Appears in 1 contract
Samples: Participation Agreement (Southern Ute Indian Tribe Dba Suite Growth Fund)
WARRANTIES, REPRESENTATIONS AND COVENANTS. In connection 10.1 The Company represents, warrants and covenants to and with the execution Subscriber as follows:
(a) the Company has been duly incorporated and organized and is validly existing and in good standing under the laws of the Province of British Columbia; it has the corporate power to own or lease its property and to carry on its business as currently conducted by it;
(b) it has the full power, legal right and authority to execute and deliver this Agreement and has such power, legal right and authority to do all such acts and things as are required hereunder to be done, observed or performed by it, subject to and in accordance with the terms hereof;
(c) all necessary corporate action of the directors of the Company to authorize the execution, delivery and performance of this Agreement has been taken; this Agreement has been duly executed and delivered on behalf of the Company and constitutes a legal, valid and binding obligation of the Company, enforceable by the Agents in accordance with its terms;
(d) the authorized capital of the Company consists of 100,000,000 common shares, of which 10,946,378 common shares are validly issued and outstanding as at September 30,2003;
(e) the issue of the Offered Securities and the Agents' Warrant will, at the time of their issuance, have been approved by all requisite corporate action and the Common Shares comprising the Units will, upon issue and delivery, be validly issued as fully paid and non-assessable; and the Warrant Shares and Agents' Warrant Shares will be duly and validly allotted and authorized to be issued as fully paid and non-assessable upon receipt by the Company of full payment therefor;
(f) there shall not be any consents, approvals, authorizations, orders or agreements of any stock exchanges, securities commissions or similar authorities in Canada, governmental agencies or regulators, courts or any other persons which may be required for the issuance of the Offered Securities or the Agents' Warrant, and the delivery of Certificates representing such securities, not obtained and not in effect on the date of delivery of such Certificates;
(g) the Common Shares of Company are listed and posted for trading only on the Exchange, and as of the Closing Date the Common Shares comprising the Units and the Agents' Warrant Shares and the Warrant Shares will have been approved for listing on the Exchange;
(h) the Company is a reporting issuer only in the provinces of British Columbia and Alberta and is not in default of any filings under the securities laws of those jurisdictions;
(i) the Company has filed a "current AIF" (within the meaning of the Instrument) and as at the date hereof, the Company is, and as at the Closing Date the Company will be, a "qualifying issuer" (within the meaning of the Instrument) eligible to issue securities with a four month hold period in Canada;
(j) the issue and sale of the Offered Securities and the Agents' Warrant by the Company does not and will not conflict with, and does not and will not result in a breach of, any of the terms of the Company's incorporating documents or any agreements or instruments to which the Company is a party;
(k) the Company is not a party to any actions, suits or proceedings which could materially affect its business or financial condition, and to the best of the Company's knowledge no such actions, suits or proceedings are contemplated or have been threatened;
(l) all agreements by which the Company holds an interest in a property, business or assets are in good standing according to their terms, and the properties are in good standing under the applicable laws of the jurisdictions in which they are situated;
(m) the Company has complied and is in compliance, in all material respects, with all applicable securities laws;
(n) the Company has filed all forms, reports, documents and information required to be filed by it, whether pursuant to the Acts or otherwise, with the Exchange (or one of its predecessors) or the securities commissions or similar regulatory authorities in the Offering Jurisdictions (the "Disclosure Documents").
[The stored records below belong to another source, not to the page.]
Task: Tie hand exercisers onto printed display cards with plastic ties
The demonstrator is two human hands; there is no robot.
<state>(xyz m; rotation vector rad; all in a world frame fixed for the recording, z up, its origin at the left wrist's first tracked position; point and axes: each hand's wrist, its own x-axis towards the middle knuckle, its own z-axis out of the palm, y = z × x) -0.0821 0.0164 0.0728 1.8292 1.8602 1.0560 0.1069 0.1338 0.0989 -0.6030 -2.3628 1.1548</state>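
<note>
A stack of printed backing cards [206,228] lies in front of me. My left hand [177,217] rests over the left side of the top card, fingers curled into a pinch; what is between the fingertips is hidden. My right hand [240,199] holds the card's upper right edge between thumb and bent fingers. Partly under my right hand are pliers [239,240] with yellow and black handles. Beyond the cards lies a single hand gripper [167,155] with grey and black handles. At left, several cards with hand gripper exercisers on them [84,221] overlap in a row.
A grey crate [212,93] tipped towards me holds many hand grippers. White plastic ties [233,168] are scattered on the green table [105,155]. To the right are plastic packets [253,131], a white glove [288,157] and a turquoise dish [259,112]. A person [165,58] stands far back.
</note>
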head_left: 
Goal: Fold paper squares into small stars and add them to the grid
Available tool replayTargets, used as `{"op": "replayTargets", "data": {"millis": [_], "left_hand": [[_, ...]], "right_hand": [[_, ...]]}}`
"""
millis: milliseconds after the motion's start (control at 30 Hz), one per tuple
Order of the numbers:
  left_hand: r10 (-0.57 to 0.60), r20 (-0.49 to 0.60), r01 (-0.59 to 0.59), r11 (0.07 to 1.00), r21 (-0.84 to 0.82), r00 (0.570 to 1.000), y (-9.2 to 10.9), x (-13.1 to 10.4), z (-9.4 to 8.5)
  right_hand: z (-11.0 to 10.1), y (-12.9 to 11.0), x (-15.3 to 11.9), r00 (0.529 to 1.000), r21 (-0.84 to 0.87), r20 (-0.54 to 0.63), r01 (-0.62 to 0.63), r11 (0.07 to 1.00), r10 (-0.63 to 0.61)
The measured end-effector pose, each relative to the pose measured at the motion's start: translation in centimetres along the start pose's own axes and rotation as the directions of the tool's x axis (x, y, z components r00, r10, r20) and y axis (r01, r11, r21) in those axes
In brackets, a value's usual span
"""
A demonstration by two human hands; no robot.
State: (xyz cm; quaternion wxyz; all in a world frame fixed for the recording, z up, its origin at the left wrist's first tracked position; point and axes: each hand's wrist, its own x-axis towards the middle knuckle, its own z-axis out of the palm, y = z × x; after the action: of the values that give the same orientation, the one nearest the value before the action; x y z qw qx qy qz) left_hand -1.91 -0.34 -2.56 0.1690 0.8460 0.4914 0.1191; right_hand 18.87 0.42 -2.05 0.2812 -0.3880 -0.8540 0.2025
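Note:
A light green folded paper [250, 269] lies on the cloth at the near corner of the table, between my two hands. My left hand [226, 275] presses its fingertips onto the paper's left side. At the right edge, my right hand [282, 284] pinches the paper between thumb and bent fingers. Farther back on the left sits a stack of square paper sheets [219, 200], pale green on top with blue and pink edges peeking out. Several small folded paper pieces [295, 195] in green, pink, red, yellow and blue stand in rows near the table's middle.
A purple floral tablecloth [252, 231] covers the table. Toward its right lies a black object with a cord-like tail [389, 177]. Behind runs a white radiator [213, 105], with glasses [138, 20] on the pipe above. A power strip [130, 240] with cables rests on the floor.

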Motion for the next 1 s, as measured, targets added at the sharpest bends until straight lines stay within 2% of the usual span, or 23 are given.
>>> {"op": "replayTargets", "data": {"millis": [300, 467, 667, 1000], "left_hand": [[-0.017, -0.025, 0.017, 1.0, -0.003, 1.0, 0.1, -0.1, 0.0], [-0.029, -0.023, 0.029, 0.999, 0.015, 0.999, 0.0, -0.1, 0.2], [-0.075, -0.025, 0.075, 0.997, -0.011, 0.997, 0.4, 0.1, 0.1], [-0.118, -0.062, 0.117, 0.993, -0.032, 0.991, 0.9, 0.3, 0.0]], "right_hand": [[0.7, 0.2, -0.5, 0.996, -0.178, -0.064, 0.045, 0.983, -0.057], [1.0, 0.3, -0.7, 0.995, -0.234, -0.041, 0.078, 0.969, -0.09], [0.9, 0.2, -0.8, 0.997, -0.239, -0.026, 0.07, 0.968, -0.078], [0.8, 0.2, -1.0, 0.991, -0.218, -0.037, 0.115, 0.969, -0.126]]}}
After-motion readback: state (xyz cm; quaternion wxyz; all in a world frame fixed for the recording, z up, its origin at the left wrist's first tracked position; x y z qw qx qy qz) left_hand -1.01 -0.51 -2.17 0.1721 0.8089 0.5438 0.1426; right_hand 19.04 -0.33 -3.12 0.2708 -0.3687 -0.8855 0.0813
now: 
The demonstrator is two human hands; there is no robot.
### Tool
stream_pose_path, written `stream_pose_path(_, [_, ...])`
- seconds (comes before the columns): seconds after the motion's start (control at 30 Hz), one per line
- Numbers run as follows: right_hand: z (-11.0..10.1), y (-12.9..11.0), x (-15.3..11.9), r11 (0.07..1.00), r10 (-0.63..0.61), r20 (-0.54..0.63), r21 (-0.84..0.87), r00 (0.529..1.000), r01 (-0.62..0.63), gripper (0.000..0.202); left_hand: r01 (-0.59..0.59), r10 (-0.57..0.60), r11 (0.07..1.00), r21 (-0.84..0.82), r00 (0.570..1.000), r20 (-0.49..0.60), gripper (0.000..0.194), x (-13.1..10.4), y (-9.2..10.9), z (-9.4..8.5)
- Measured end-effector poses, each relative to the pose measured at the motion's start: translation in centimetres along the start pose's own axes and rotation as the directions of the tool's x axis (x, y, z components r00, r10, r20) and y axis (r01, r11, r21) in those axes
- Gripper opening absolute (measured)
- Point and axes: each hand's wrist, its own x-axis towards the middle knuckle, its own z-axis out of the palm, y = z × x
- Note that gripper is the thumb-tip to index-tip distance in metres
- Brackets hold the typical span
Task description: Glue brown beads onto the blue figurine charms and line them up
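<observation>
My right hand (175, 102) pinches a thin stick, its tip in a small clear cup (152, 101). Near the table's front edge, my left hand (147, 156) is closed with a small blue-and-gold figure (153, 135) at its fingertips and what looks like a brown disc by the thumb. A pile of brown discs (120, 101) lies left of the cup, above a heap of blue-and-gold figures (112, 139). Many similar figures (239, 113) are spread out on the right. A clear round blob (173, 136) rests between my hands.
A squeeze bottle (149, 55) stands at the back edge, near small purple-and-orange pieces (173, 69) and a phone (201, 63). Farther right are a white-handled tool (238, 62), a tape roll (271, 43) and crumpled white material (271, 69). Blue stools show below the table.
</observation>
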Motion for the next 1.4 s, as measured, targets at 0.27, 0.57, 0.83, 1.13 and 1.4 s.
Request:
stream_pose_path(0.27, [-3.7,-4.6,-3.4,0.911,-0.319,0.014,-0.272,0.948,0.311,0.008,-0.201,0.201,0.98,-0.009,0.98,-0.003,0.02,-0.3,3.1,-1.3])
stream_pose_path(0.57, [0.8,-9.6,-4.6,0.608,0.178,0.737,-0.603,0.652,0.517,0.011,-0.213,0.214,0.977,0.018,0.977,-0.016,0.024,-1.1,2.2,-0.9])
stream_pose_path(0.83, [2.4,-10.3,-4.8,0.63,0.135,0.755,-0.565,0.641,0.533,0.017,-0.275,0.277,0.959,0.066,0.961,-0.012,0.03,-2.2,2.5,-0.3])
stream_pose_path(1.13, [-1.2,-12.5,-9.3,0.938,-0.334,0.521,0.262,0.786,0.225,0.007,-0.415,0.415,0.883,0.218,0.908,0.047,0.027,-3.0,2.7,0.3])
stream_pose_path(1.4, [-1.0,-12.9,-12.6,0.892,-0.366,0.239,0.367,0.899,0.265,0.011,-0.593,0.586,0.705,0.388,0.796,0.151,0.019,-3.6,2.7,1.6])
As of the time the Disclosure Documents were filed with the applicable securities regulators and on SEDAR (System for Electronic Document Analysis and Retrieval) (or, if amended or superseded by a filing prior to the date of this Agreement, Contractor warrants and represents to CHA:
A. That it is financially solventthen on the date of such filing): (i) each of the Disclosure Documents complied in all material respects with the requirements of the applicable securities laws; and that it (ii) none of the Disclosure Documents contained any untrue statement of a material fact or omitted to state a material fact required to be stated therein or necessary in order to make the statements therein, in the light of the circumstances under which they were made, not misleading;
(o) the consolidated financial statements of the Company and its employees or agents subsidiaries contained in the Disclosure Documents: (i) complied as to form in all material respects with the published rules and regulations under the applicable securities laws; (ii) were reported in accordance with Canadian generally accepted accounting principles applied on a basis consistent with that of any tier are competent to perform the Services required under this Agreementpreceding periods; and that Contractor is legally authorized to execute and perform or cause to be performed (Hi) present fairly the Services under the terms and conditions stated herein.
B. That no officer, agent or employee consolidated financial position of the CHA Company and its subsidiaries as of the respective dates thereof and the consolidated results of operations of the Company and its subsidiaries for the periods covered thereby;
(p) there is employed no "material fact" or "material change" (as those terms are defined in the British Columbia Act) in the affairs of the Company that has not been generally disclosed to the public;
(q) the business and properties of the Company are to the best of its knowledge after due enquiry, in compliance in all material respects with all Environmental Laws, and there are no facts known after due enquiry by the Contractor or has Company which could give rise to a financial interest directly or indirectly in this Agreement or the compensation to be paid hereunder, except as may be permitted in writing by the CHA and HUD, and that no payment, gratuity or offer notice of employment shall be made in connection non-compliance with this Agreement by or on behalf of Contractor to any employee of the CHAEnvironmental Laws; and the Contractor further acknowledges that any agreement entered into, negotiated or performed in violation of any of the provisions set forth herein shall be voidable as to the CHA.and
C. That Contractor and its subcontractors, if any, are not in default at the time of the execution of this Agreement, nor, within the last five (5r) years, have they been terminated for default on any contract awarded by the CHA.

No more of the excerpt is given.